Many of the identity theft victims have also endured the further insult of then being told they owe federal taxes on the unemployment benefits the state had paid out to thieves in their names.

Ryan Wright, a special adviser to the Kansas Department of Labor, says the department is working to ameliorate those problems with taxpayers — and that businesses will not be liable for fraudulent claims against them. And, he says, after installation of fraud-protection software last week, 1.2 million fraud attempts have been prevented — giving the department more time to get to legitimate claims-handling.

Still, the department hasn’t yet finished measuring the width and breadth of the fraud, nor is every legitimate claim getting through.

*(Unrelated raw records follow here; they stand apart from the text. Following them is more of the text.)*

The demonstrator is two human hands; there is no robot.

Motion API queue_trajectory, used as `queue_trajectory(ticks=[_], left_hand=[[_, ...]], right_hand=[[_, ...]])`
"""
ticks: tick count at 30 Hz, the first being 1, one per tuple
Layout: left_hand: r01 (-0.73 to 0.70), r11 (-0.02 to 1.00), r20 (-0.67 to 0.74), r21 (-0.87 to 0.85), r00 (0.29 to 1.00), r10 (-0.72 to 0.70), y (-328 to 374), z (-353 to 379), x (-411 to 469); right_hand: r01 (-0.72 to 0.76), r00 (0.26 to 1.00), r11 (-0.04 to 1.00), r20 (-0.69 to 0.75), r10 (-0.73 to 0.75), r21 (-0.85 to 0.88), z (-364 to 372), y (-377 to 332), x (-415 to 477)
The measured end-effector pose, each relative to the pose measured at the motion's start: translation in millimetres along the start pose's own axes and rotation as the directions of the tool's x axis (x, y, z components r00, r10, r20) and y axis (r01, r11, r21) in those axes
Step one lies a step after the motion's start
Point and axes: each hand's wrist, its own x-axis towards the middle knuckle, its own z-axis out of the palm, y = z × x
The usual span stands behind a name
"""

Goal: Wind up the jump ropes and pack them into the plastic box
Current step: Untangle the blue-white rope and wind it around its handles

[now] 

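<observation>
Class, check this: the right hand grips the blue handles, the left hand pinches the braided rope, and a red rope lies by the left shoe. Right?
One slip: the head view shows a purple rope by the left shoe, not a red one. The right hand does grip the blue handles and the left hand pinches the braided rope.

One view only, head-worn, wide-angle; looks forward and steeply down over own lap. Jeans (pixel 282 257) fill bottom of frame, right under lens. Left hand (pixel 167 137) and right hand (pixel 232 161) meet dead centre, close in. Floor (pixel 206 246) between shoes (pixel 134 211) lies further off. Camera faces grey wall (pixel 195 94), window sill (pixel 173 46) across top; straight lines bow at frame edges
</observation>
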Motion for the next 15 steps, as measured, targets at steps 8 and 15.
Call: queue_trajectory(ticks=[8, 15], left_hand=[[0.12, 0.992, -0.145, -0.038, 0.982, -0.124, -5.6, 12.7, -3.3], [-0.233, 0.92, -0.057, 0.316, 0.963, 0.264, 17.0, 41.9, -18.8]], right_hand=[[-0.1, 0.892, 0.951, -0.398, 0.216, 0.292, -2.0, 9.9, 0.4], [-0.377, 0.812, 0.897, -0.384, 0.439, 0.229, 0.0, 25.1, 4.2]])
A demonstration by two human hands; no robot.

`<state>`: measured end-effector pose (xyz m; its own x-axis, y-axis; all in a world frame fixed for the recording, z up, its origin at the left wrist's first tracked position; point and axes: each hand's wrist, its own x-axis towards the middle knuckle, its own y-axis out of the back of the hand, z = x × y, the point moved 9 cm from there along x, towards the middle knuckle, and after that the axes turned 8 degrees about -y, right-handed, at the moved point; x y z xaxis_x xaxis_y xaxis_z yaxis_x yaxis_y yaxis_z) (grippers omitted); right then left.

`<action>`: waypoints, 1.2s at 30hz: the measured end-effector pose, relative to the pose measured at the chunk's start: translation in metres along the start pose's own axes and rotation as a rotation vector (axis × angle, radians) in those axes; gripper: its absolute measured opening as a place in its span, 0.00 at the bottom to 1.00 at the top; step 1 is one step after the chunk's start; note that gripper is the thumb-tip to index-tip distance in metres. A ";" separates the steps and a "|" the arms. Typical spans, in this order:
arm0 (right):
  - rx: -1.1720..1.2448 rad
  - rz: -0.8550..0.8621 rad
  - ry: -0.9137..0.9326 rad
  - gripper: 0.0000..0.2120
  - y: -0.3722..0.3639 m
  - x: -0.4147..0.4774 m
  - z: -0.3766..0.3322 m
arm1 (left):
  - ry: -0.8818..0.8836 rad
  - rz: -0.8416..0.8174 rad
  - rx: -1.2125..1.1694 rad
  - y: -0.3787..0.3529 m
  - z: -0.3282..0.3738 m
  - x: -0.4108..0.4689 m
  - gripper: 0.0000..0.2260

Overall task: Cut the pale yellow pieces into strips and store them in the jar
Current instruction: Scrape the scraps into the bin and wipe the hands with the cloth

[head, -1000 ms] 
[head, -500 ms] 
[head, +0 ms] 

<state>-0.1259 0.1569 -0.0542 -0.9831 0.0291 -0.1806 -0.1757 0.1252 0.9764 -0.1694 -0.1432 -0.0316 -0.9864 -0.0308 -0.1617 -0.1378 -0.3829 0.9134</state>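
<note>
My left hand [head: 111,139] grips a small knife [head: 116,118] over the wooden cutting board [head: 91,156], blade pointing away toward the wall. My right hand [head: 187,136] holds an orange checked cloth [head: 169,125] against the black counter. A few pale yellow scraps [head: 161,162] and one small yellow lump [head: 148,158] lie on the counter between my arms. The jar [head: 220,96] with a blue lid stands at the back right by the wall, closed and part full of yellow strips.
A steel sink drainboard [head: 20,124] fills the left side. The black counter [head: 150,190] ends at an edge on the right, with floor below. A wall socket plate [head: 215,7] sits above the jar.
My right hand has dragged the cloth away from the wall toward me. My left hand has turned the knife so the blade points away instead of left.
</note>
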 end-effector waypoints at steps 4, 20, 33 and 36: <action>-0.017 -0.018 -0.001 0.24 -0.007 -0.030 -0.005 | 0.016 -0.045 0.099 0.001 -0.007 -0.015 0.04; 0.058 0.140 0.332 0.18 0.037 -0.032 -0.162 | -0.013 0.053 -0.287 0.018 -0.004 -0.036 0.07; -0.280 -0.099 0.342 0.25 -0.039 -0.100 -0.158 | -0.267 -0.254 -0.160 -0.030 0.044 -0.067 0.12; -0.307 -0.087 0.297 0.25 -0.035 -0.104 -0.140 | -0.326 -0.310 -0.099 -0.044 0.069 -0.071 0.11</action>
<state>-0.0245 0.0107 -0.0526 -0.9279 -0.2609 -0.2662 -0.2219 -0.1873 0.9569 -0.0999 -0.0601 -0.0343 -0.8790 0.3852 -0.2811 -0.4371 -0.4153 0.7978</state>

Wright said the department is working with, and independent of, the Legislative Post Audit department to come up with a figure on the fraud.

“I think they are very close to wrapping up their work and putting out a number,” he said of Post Audit’s investigators. “I also think that we are getting close to that as well.”

Wright said estimates of Kansas unemployment fraud that reach up to $700 million are “pure speculation. We have no reason to think that it is that high at this time.”

Wright also pushed back against a perception that Kansas is the No. 1 state for unemployment fraud: “There is no data that points to that being accurate.”

Yet, delays in answers only encourage speculation. And legislators are circling overhead, demanding answers for constituents who are livid about the state’s inability to keep up with real unemployment claims and rampant fraudulent ones.

If the Kelly administration can’t come up with answers, and soon, it’s the mishandling of the unemployment crisis that will define the governor’s term in office.

No one should want that. Least of all her.